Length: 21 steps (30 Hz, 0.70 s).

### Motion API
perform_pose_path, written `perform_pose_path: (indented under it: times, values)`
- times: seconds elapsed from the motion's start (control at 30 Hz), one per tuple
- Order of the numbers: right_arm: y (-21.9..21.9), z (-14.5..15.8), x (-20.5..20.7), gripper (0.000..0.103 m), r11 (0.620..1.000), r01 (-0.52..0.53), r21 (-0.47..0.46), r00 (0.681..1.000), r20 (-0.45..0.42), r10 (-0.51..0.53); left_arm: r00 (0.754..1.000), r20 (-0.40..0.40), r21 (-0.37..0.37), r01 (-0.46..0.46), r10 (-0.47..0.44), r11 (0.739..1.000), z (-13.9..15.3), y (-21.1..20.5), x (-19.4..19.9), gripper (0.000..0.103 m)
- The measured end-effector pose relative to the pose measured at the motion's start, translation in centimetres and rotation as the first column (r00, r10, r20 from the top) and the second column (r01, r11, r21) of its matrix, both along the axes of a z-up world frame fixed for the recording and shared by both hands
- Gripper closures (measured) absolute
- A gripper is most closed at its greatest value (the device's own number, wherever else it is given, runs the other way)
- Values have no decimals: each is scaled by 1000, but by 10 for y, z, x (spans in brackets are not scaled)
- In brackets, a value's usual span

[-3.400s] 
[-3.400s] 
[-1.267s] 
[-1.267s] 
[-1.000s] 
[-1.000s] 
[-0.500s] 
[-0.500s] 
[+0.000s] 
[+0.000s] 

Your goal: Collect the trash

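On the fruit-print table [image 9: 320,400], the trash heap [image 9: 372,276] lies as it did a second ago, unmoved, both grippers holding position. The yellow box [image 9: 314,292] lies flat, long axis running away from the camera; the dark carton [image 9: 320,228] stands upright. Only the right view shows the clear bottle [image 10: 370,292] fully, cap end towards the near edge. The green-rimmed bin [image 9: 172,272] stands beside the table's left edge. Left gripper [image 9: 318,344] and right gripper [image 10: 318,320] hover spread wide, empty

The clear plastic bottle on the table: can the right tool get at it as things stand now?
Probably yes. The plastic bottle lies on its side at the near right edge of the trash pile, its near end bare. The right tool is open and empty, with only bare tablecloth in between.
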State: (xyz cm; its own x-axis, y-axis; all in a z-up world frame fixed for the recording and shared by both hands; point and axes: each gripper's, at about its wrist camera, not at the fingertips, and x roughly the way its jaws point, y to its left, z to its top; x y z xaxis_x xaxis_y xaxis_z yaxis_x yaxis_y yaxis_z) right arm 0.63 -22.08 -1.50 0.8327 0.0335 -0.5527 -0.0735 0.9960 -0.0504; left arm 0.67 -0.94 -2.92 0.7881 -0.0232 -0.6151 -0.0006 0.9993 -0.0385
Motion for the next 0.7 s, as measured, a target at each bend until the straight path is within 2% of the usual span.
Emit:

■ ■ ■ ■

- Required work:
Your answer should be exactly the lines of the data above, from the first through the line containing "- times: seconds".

- Solution to this problem:
Length: 21 steps (30 Hz, 0.70 s).

### Motion API
perform_pose_path, written `perform_pose_path: (indented under it: times, values)`
- times: seconds elapsed from the motion's start (control at 30 Hz), one per tuple

Now the exercise is complete.